- [ACTIVITY]:
What you print must match the data line for line.

- [RECORDED INFORMATION]:
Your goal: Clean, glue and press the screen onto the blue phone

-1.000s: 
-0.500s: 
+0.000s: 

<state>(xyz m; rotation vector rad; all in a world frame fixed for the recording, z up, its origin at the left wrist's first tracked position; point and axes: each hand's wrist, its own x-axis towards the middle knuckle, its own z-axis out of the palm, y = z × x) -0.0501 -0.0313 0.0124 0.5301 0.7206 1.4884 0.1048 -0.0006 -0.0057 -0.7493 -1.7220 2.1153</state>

- [EXPECTED ANSWER]:
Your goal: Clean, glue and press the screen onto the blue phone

-1.000s: 
-0.500s: 
+0.000s: 

<state>(xyz m; rotation vector rad; all in a world frame fixed for the recording, z up, its origin at the left wrist's first tracked position; point and axes: each hand's wrist, its own x-axis towards the middle knuckle, its own z-axis out of the palm, y = z × x) -0.0501 -0.0313 0.0124 0.5301 0.7206 1.4884 0.1048 -0.0006 -0.0057 -0.7493 -1.7220 2.1153</state>

The exercise has nothing more to it.